No more Mr. Ice Guy

I have finally found something more pointless than Philadelphia’s snowfall — the National Hockey League All-Star Game. This “game” could re-write the definition of excruciating for this lover of defense. This year’s version just ended with the All-Star Blue team escaping Raleigh, N.C. with an 11-10 victory over the All-Star Red Team. It is time for my gripes!

First, what happened to East versus West? In 1998, the NHL began pitting the top North American players versus the best from everywhere else. The format lasted for five years, and each rendition bored me more. I know the NHL desperately wants to matter in the United States. Tennis, my obsession, does too, but both face long roads primarily because Americans want to watch what they invented, or think they invented, right, the ghost of Abner Doubleday? The whole North American All-Stars versus the World All-Stars had me thinking the NHL wanted some form of athletic Cold War. Just when I thought the league had gained its sanity back in 2003, today’s game occurred.

I had no clue until tuning in that this year’s game did not match East-West or North America-World. Instead, each team’s captain chose players from a combined pool of fan balloting and the NHL Hockey Operations Department. This player draft format meant that the goal by the Flyers’ Claude Giroux against the Penguins’ Marc-André Fleury was not a hallucination brought on by elevated blood sugar levels thanks to my earlier pasta feast. 

I confess that I gave up after ten minutes, thinking the All-Star Red team’s 4-1 lead would wither quickly. How I enjoy being right! I know the fans come for offense, but someone needs to check someone! Give a goalie a snow shower. Make Fleury see flurries.

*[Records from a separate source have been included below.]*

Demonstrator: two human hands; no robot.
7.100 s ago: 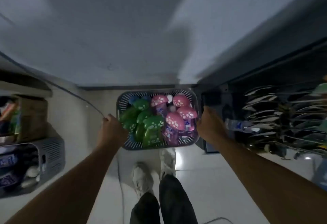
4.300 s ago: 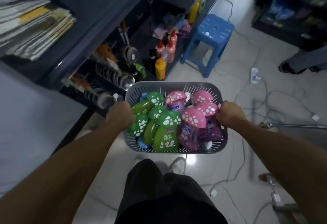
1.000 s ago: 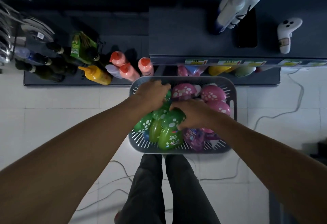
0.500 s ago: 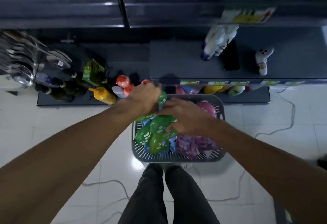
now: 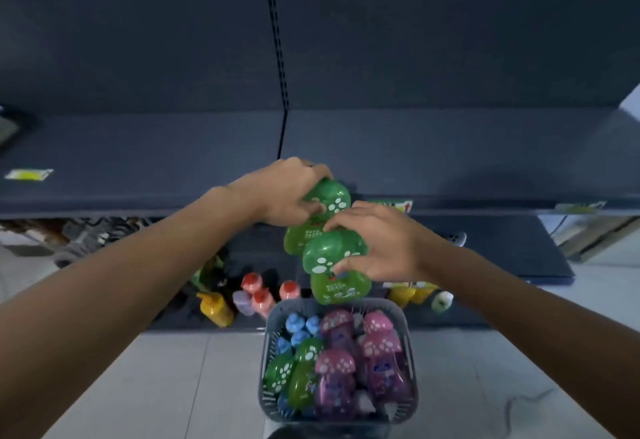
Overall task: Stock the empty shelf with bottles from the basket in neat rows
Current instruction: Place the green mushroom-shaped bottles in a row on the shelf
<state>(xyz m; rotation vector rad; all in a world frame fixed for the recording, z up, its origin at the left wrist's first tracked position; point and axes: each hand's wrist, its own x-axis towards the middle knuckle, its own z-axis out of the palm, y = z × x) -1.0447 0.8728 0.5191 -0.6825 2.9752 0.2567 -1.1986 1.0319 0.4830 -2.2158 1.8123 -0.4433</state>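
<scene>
In the head view, your left hand is curled round the cap of a green bottle high above the basket, at the front edge of the dark shelf. Its fingers hide part of the cap. Your right hand grips a second green bottle lower down, just over the basket's far rim. The labels are too blurred to read, and the basket's near rim is cut off.

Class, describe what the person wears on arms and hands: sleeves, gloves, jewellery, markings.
The left arm and right arm are bare to the frame edge, no sleeves visible. The left hand and right hand wear no gloves; no watch, bracelet or ring shows.
</scene>
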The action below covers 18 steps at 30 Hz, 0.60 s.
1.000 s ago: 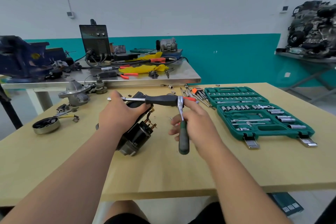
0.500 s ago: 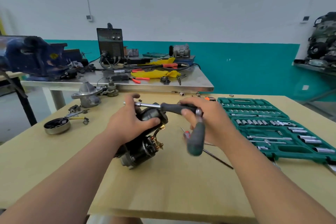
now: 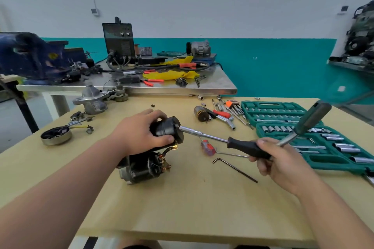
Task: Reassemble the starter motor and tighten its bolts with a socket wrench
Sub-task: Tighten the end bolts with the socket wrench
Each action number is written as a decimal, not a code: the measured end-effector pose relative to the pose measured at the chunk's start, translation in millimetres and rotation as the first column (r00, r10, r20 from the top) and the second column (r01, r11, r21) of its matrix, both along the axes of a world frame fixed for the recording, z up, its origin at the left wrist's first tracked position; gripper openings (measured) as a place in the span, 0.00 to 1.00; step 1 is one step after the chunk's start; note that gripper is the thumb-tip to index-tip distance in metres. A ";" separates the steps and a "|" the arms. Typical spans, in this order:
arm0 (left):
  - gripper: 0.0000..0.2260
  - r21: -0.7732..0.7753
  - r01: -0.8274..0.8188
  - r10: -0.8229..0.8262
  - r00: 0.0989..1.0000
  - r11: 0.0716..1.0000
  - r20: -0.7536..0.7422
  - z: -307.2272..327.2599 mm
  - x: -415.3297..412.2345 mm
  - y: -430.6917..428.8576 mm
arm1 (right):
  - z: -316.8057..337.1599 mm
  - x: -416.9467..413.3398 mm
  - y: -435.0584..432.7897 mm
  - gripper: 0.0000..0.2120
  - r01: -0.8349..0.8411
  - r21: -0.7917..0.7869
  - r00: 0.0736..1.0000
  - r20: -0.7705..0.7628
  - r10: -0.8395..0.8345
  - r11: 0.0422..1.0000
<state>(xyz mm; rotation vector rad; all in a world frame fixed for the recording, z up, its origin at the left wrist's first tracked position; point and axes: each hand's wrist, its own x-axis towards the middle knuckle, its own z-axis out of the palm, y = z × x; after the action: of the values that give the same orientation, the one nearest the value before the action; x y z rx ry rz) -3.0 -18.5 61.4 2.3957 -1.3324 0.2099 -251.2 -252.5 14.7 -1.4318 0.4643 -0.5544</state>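
Note:
The black starter motor [image 3: 168, 130] lies on the wooden table [image 3: 202, 198], its solenoid [image 3: 141, 168] underneath. My left hand [image 3: 139, 133] grips the upper cylinder. A socket extension [image 3: 194, 132] with a black handle [image 3: 242, 146] meets the motor's end face. My right hand [image 3: 283, 163] holds that black handle at its rear end. The green-handled ratchet wrench [image 3: 311, 119] joins the handle there and points up and to the right.
An open green socket set case [image 3: 283, 111] lies at the right. A red screwdriver [image 3: 207, 147] and an Allen key [image 3: 234, 170] lie under the extension. An armature [image 3: 201, 114], a nose housing [image 3: 91, 101] and a round end cap [image 3: 55, 136] lie further out. A steel bench [image 3: 202, 85] stands behind.
The ratchet's green handle has swung from hanging down to pointing up and right. The extension now slants from the motor toward my right hand, which has moved right.

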 end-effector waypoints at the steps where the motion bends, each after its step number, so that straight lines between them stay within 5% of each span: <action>1: 0.37 0.003 0.000 0.000 1.000 1.000 0.003 0.2 -0.3 0.0 | 3.0 0.0 -1.0 0.15 -0.011 -0.017 1.000 0.010 0.011 1.000; 9: 0.38 0.023 0.025 -0.026 0.999 0.999 0.040 -0.6 -3.2 1.1 | 29.5 2.8 -7.3 0.14 -0.017 -0.272 0.999 -0.033 0.009 0.962; 14: 0.37 0.053 0.051 -0.054 0.997 0.997 0.050 -0.1 -4.2 2.7 | 76.6 4.8 -14.6 0.13 -0.016 -0.716 0.998 -0.052 -0.031 0.698; 18: 0.35 0.040 0.063 -0.064 0.998 0.997 0.019 -0.8 -6.2 3.8 | 93.0 7.9 -10.1 0.10 0.007 -0.870 1.000 -0.003 -0.018 0.493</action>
<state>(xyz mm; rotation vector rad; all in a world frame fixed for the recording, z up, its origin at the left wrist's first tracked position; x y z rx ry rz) -9.2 -14.7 60.7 2.3851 -1.4322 0.1921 -243.2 -262.6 107.7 -2.4307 0.1703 -0.8620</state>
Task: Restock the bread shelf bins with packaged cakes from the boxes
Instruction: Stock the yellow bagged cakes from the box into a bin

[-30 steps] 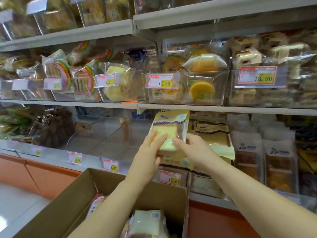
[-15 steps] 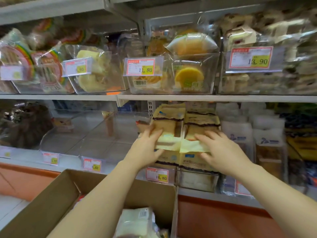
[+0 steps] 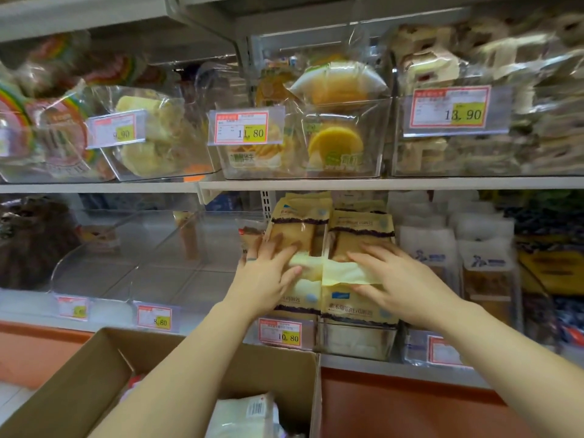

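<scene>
Tan packaged cakes with a dark wavy band fill a clear bin [image 3: 357, 339] on the lower shelf, standing in two rows. My left hand [image 3: 268, 279] lies with fingers spread on the left-row cake [image 3: 298, 235]. My right hand [image 3: 401, 279] presses flat on the right-row cake [image 3: 360, 232], over its pale yellow flap. Neither hand grips anything. Below, an open cardboard box [image 3: 94, 374] holds more packages, one white pack [image 3: 243, 415] showing a barcode.
Two empty clear bins [image 3: 151, 257] stand left of the cakes, with price tags in front. White-packaged breads [image 3: 442, 248] fill the bin to the right. The upper shelf [image 3: 316, 184] overhangs close above, carrying bins of yellow cakes and rolls. An orange base panel runs below.
A second ago both hands held one cake up before the shelf. It now stands in the left row, and both hands have flattened onto the two rows. The view has shifted closer.
</scene>
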Motion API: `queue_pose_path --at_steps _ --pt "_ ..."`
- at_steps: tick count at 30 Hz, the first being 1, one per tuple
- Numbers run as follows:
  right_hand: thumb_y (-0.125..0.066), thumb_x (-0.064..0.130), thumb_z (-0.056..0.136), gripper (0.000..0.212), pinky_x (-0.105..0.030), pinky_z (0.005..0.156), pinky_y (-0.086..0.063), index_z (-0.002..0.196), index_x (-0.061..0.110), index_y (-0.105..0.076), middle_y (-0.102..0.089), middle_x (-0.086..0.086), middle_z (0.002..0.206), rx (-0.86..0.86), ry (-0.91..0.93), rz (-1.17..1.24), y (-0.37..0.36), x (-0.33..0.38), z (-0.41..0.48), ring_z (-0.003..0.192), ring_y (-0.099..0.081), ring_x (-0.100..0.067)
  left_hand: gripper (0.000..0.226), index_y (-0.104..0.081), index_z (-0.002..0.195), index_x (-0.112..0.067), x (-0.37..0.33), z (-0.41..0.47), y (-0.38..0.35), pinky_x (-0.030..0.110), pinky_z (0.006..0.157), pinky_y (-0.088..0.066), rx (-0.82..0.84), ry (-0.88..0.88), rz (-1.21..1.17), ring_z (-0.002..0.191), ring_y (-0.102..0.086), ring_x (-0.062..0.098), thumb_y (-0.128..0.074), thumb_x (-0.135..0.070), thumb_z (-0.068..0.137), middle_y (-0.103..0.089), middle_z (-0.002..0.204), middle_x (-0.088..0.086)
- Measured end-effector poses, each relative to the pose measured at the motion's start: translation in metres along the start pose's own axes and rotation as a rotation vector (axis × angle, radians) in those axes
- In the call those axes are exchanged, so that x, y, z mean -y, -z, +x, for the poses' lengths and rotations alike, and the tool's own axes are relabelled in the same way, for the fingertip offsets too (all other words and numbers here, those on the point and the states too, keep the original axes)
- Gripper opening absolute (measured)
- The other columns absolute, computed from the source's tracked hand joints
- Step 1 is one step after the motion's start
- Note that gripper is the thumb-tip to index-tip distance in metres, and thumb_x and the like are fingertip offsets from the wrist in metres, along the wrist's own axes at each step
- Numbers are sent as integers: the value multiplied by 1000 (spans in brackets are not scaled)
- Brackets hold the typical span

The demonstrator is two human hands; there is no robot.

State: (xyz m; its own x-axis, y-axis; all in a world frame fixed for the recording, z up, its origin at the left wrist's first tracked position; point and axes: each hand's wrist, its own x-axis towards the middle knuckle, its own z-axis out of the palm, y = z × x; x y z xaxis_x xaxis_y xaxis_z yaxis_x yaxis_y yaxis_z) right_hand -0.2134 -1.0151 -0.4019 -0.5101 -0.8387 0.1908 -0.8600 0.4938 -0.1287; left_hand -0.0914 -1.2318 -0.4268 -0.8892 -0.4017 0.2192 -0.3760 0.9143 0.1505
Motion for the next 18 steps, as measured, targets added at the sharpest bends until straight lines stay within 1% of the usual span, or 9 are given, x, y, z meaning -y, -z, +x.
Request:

Call me a grump, but some of those guys make their living off being great defenders. Should they cease being so good just to add a few more cheers to an arena? Proceeds from the game go towards the players’ pension fund, so I could see how nobody would want to drop down to block Boston Bruin Zdeno Chara’s 105-mile-per-hour slapshot. However, somebody needs to take a body. How about a volunteer to grab Chicago Blackhawk Patrick Kane and let the star know never to grow a mullet again?

Next year’s contest will be in Ottawa, Canada’s capital. The city’s skaters have the Senators as their moniker. The boys have only to look at their political namesakes to know how to be rough and tumble. Come on, Ottawa, I am rooting for you. Inspire someone to check a Czech playmaker or finish a Finnish star. Just keep me from witnessing a score that belongs more on a diamond than in a rink.

One response to “No more Mr. Ice Guy

  1. Hockey is the worst. Boxing on Ice.